Repeat word for word, please, only the lines of the material from the one containing "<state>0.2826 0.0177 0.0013" through its final line, both ends included.

─── DATA BELOW

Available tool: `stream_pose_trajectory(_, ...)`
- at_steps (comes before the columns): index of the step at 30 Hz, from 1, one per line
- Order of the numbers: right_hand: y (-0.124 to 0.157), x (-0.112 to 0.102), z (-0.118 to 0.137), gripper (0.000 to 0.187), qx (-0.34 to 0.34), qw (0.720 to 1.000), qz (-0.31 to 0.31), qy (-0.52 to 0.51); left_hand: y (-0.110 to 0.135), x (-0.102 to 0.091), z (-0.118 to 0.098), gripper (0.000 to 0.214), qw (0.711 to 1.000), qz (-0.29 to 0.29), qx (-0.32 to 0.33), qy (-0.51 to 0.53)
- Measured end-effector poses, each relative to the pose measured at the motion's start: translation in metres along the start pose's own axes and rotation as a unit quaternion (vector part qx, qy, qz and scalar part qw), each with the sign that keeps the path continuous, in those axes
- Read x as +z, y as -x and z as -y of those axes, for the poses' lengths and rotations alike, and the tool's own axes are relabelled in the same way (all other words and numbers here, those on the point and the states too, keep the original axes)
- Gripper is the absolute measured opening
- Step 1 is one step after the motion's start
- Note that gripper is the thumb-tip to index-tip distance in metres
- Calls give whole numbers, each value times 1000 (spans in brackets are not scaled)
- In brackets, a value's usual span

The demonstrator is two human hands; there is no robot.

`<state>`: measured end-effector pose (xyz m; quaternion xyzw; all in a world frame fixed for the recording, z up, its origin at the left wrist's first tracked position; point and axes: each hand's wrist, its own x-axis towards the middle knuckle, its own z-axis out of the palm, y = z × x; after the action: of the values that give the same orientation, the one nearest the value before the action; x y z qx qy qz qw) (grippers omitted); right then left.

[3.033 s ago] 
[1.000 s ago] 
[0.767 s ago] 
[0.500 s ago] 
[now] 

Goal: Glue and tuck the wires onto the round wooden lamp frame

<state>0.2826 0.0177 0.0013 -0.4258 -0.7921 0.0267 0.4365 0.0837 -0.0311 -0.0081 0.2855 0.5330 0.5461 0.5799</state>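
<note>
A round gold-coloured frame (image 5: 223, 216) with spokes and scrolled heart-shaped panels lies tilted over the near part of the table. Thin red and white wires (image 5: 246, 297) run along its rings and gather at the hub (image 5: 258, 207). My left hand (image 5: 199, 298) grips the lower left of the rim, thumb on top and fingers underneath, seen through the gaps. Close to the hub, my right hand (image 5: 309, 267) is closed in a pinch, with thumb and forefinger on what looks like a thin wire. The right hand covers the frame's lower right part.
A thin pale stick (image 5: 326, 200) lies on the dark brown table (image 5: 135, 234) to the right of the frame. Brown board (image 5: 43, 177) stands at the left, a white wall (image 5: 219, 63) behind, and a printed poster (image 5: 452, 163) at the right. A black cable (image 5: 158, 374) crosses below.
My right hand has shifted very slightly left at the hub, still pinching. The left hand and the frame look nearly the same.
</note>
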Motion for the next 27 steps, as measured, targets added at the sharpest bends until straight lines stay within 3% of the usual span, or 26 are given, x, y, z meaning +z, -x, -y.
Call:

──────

SOLUTION TO THIS PROBLEM:
<state>0.2826 0.0177 0.0013 -0.4258 -0.7921 0.0267 0.4365 0.0837 -0.0311 -0.0081 0.2855 0.5330 0.5461 0.5799</state>
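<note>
A round gold-coloured frame (image 5: 223, 216) with spokes and scrolled heart-shaped panels lies tilted over the near part of the table. Thin red and white wires (image 5: 246, 297) run along its rings and gather at the hub (image 5: 258, 207). My left hand (image 5: 199, 298) grips the lower left of the rim, thumb on top and fingers underneath, seen through the gaps. Close to the hub, my right hand (image 5: 309, 267) is closed in a pinch, with thumb and forefinger on what looks like a thin wire. The right hand covers the frame's lower right part.
A thin pale stick (image 5: 326, 200) lies on the dark brown table (image 5: 135, 234) to the right of the frame. Brown board (image 5: 43, 177) stands at the left, a white wall (image 5: 219, 63) behind, and a printed poster (image 5: 452, 163) at the right. A black cable (image 5: 158, 374) crosses below.
My right hand has shifted very slightly left at the hub, still pinching. The left hand and the frame look nearly the same.
</note>
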Motion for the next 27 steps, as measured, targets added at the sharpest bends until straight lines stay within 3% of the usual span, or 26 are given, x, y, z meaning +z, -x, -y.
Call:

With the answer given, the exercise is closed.